Regarding treatment of asylum seekers, Australia is one of a handful of nations with a population growth policy. The old European colonial powers are turning their backs on those they colonised, so we are under increasing pressure. I thought Andrew Denton's interview with Amanda Vanstone expressed her dilemma. Nobody wants to put people behind bars, but if people smugglers imagine that they can make piles of money from telling families that their children provide them with automatic acceptance to Australian citizenship, they have to be stopped. And the phone home factor from the detention centres to prospective seekers is proving to be a deterrent to these profiteers.

I believe that our governments need to recognise that we inhabit one of the world's least developed nations. If we could envision and enact developments for the north and west, we could sustain political and economic freedom for millions more people, and ease the pressure in the process.

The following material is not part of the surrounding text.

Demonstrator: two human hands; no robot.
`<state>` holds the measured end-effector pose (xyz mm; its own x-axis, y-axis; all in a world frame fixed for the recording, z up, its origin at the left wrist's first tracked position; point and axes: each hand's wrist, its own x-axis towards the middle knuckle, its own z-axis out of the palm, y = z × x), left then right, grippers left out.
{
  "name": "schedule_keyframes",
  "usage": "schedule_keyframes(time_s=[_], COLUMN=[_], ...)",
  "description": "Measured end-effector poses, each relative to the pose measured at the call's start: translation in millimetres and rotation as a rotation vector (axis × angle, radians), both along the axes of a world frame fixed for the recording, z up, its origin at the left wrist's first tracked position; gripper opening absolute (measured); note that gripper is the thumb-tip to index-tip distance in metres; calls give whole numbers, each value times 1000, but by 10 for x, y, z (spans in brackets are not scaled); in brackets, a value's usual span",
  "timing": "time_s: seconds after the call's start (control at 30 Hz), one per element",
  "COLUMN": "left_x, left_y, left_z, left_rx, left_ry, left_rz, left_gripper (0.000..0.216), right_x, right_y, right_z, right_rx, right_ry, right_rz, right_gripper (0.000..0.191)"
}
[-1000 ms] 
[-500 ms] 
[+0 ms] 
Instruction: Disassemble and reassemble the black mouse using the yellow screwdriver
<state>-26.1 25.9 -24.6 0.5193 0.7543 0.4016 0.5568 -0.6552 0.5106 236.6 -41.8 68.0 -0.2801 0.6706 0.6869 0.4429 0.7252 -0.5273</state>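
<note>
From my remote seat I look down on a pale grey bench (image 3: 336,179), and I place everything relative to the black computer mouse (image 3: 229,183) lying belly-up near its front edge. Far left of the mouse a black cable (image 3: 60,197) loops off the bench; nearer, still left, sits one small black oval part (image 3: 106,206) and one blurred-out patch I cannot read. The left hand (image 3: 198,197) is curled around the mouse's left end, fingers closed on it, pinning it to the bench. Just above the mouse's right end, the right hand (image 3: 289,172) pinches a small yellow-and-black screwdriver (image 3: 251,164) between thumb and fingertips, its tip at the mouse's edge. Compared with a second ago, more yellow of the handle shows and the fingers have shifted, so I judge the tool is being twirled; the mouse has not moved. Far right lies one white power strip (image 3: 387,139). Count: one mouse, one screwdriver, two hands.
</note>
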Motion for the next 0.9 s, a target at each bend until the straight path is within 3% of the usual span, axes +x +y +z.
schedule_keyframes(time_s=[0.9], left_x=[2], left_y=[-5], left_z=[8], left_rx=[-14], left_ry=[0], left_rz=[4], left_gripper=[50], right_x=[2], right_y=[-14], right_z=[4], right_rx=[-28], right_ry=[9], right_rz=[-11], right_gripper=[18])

But bureaucratic delays are an absurd part of the equation. I joined a community campaign here to secure residency for a Chinese couple (from Singapore and from Hong Kong, so they had no home country that would take them or their children.) Immigration was trying to oust them after twenty years, during which time they had developed successful businesses that were employing people of all races and been very active in the community. Thankfully we were successful, but staff could have been far more gainfully employed in weeding out the fake from the fair dinkum to reduce the backlog.

But more pertinently, if we personally have the guts to take strangers off the streets to live in our homes for as long as they wish, even if we have seen them pay the taxi that brought them to our front door, we may criticise. But if we are reluctant to do this, maybe we could improve on the conversation by remaining silent.

In the end, it's difficult to pray for those we criticise, and difficult to criticise those we pray for . We can choose to be advocate or we can try to be judge - with a partial view of the whole picture. We can't delude ourselves by imagining that we qualify for both jobs.

Come to think of it, only one person I know has feet big enough to fill those shoes. Nobody else comes to mind.